Poland’s transport and logistics sector has evolved significantly, especially after 1990 following the fall of communism. Moreover, the country’s integration into the European Union in 2004 further accelerated its growth, providing access to the single market facilitating seamless cross-border trade, reducing barriers and customs duties, and enhancing the efficiency of logistics operations. Additionally, harmonized regulations across the EU ensure standardized practices, fostering fair competition, all supported by EU funding and structural investments, which bring stability and prospects for the future.
Moreover, Poland’s membership in NATO contributes to the stability and security of the region, crucial for the TSL sector. This stability attracts foreign investment and enhances the reliability of supply chains. NATO’s focus on infrastructure development, including strategic transport routes and logistics capabilities, complements Poland’s efforts to strengthen its TSL sector, further integrating it into the broader transatlantic logistics network.
Poland is still a growing economy, which creates big opportunities for foreign investments, including the TSL sector. Additionally, Poland boasts a skilled and relatively cost-effective labour force, including professionals specialized in logistics and supply chain management.
Challenges
Currently, the logistics sector in Poland is undergoing a very dynamic transformation. On the one hand, its development is positively influenced by the intensive growth of e-commerce and retail, on the other – it has to face several challenges.

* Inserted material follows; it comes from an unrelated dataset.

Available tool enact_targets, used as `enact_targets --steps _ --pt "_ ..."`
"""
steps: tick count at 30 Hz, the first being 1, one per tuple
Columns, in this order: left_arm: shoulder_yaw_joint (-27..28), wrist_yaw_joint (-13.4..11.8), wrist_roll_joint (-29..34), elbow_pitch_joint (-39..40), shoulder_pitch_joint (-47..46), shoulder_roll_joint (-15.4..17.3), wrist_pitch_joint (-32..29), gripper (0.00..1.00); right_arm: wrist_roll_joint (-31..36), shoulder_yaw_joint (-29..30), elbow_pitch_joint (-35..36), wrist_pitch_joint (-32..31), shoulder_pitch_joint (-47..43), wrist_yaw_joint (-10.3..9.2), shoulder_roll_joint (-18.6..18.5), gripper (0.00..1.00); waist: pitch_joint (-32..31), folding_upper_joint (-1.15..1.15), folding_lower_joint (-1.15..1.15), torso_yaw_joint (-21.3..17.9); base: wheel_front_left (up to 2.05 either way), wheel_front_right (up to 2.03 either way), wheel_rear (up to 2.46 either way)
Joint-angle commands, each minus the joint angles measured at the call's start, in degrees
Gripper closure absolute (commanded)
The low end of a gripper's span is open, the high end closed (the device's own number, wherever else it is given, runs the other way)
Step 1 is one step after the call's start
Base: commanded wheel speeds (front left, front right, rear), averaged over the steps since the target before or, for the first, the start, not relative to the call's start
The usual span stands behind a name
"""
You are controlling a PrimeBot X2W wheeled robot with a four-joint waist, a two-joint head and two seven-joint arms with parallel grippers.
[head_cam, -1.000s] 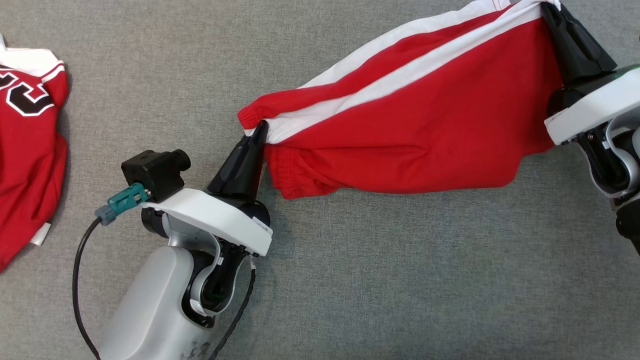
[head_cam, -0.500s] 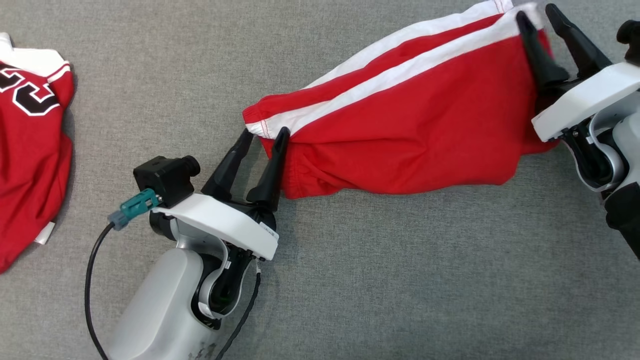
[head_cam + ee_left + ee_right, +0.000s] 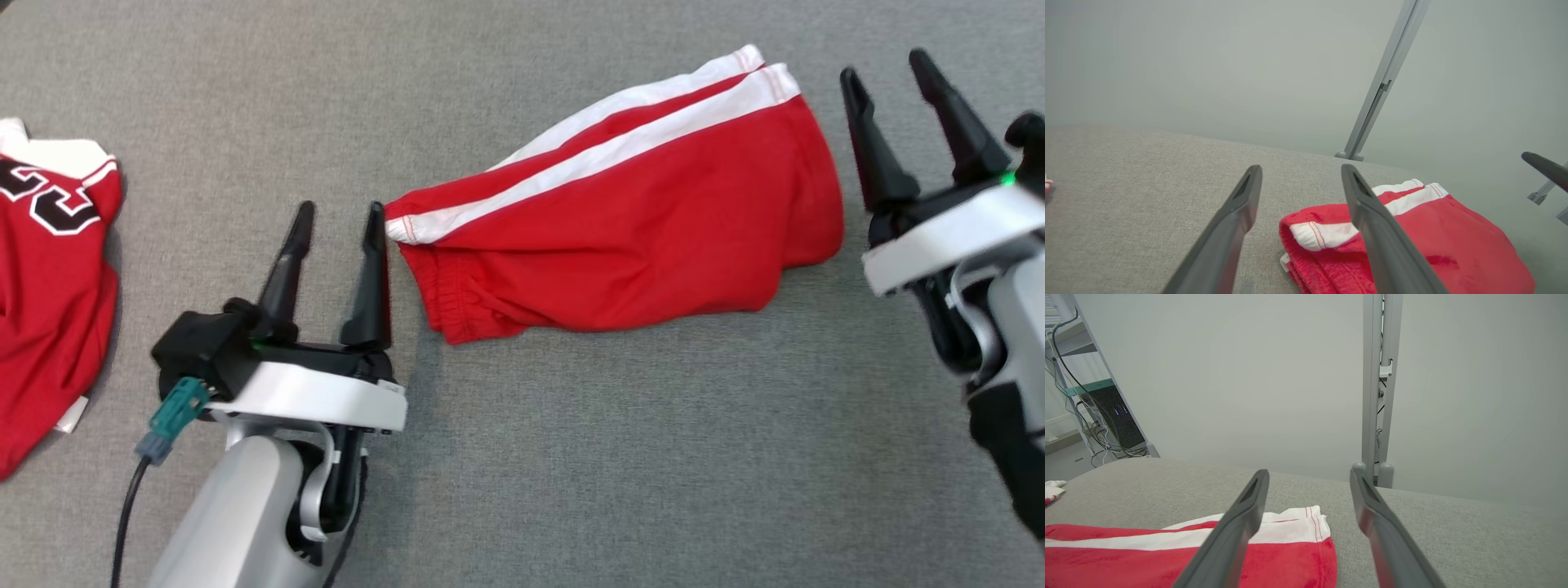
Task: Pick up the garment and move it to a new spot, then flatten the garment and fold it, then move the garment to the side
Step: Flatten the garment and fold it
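At the far left, at 9 o'clock on the grey worktop [image 3: 571,457], lies a red jersey [image 3: 49,286] with black and white marks. It is well apart from the job, so I think it just waits there.

Next come the left jaws. They are spread wide and hold nothing. Their two dark fingers [image 3: 371,269] point to 12 o'clock. The red shorts [image 3: 637,237] with white stripes start just beside the right-hand finger, at about 2 o'clock from it. I cannot tell if the cloth touches it.

The shorts rest on the worktop by themselves, in the middle, slanting from 8 o'clock up to 2 o'clock. I think they lie stretched long like this because each end sits next to one pair of jaws. The lower edge looks puffy, so they seem to need flattening before any fold.

At the right, the right jaws are spread wide and grip nothing. They point to about 11 o'clock. The striped end of the shorts is near them, at 9 o'clock, with a strip of bare worktop between.
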State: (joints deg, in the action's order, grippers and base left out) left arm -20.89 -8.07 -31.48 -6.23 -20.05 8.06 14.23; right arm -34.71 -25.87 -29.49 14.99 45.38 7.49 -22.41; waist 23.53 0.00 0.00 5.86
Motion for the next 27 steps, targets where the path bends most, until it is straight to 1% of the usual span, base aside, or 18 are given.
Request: enact_targets --steps 1,4,5,10,17,27 --pt "1.88 -1.17 1.60 0.92 0.94 0.74 0.62 0.00 3.57 3.59 2.78 0.24 -4.43 0.02 1.63 0.00 -2.11 0.00 0.00 -1.55 0.00 0.00 0.00" --pt "3.94 -2.45 3.32 1.27 2.07 1.59 0.91 0.00 7.43 7.78 6.38 0.24 -9.78 0.02 4.03 0.00 -3.84 0.00 0.00 -2.73 0.00 0.00 0.00" --pt "3.94 -2.45 3.32 1.27 2.07 1.59 0.91 0.00 7.43 7.78 6.38 0.24 -9.78 0.02 4.03 0.00 -3.84 0.00 0.00 -2.73 0.00 0.00 0.00" --pt "7.05 -3.46 4.87 1.04 4.61 2.68 1.03 0.00 11.67 11.75 10.65 0.25 -17.05 0.02 6.70 0.00 -6.04 0.00 0.00 -4.38 0.00 0.00 0.00" --pt "8.39 -2.60 5.44 -1.27 7.87 2.63 1.01 0.00 13.53 14.43 13.46 0.25 -22.86 0.02 8.77 0.00 -7.55 0.00 0.00 -5.63 0.00 0.00 0.00" --pt "8.54 -1.62 6.08 -2.56 7.00 2.28 1.02 0.00 13.43 14.91 13.54 0.26 -23.13 0.02 9.29 0.00 -7.79 0.00 0.00 -5.47 0.00 0.00 0.00"
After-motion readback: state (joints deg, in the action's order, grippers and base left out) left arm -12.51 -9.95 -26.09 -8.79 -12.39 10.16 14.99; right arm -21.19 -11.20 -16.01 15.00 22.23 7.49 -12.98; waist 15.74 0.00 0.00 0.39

After the threats from the pandemic were reduced, Poland was seen as an alternative supply, storage and logistics hub in Europe. However, the closeness of the war in Ukraine has changed the perspective of a significant portion of global companies.
A single market and common regulations within the European Union can be seen as an advantage, however, the need to adapt many countries with different levels of development to a complex framework of EU law can be challenging, time and fund-consuming. Key national regulations include the Transport Law Act, which sets out rules for road, rail, and maritime transport, and the Civil Aviation Law, which governs air transport operations. Poland aligns with EU directives, such as the Mobility Package, which addresses drivers’ working conditions, road safety, and fair competition within the EU transport market. Customs procedures and cross-border logistics are regulated by the Union Customs Code, facilitating streamlined and standardized practices across EU member states.

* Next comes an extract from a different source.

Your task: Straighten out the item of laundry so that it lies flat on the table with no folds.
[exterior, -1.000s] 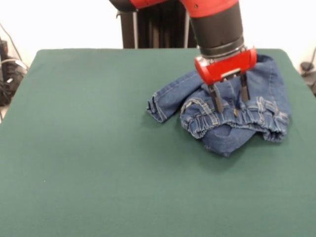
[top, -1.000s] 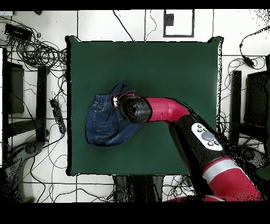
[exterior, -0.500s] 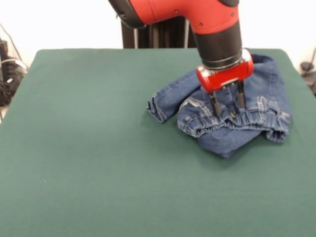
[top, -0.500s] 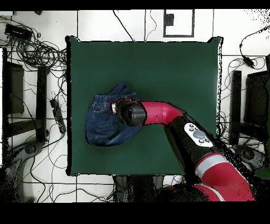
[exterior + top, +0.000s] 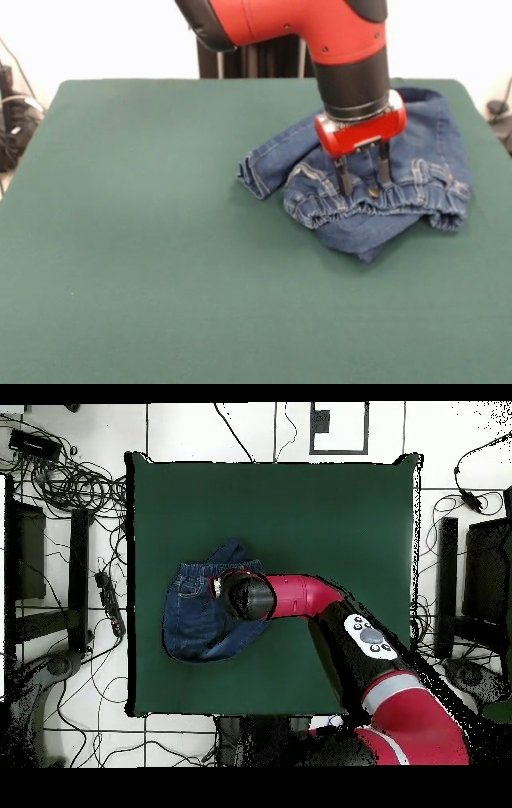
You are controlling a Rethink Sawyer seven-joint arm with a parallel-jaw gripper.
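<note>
The item of laundry [image 5: 424,152] is a small pair of blue jeans, crumpled at the table's [image 5: 160,240] far right. Its gathered waistband faces the camera, folded over a bulge of denim, and one leg end pokes out to the left. My gripper [image 5: 364,186] hangs straight down over the waistband with its fingers [image 5: 344,178] apart and their tips touching the denim. It is open, with a strip of waistband between the tips. From overhead, the jeans [image 5: 195,624] lie near the table's [image 5: 330,514] left edge, and the arm's wrist [image 5: 248,596] covers their right part.
In the front view the jeans lie close to the table's right edge [image 5: 488,136]. Cables [image 5: 70,484] and black equipment [image 5: 25,549] lie on the floor around the table. The arm [image 5: 330,619] crosses the table's lower middle in the overhead view.
The gripper has come lower and slightly left in the front view, settling onto the waistband. The bunched waistband has shifted a little left with it.
</note>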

Environmental regulations play a crucial role in shaping the future of the TSL sector. EU-wide directives, such as the European Green Deal and the Fit for 55 package, aim to reduce greenhouse gas emissions and promote sustainable transport. These regulations mandate the use of cleaner fuels, the reduction of emissions from vehicles, and the implementation of energy-efficient logistics practices. In Poland, compliance with these directives involves adopting alternative fuel technologies, investing in electric and low-emission vehicles, and enhancing energy efficiency in logistics operations. The integration of environmental standards is essential for the sector to meet EU climate targets and promote sustainable growth.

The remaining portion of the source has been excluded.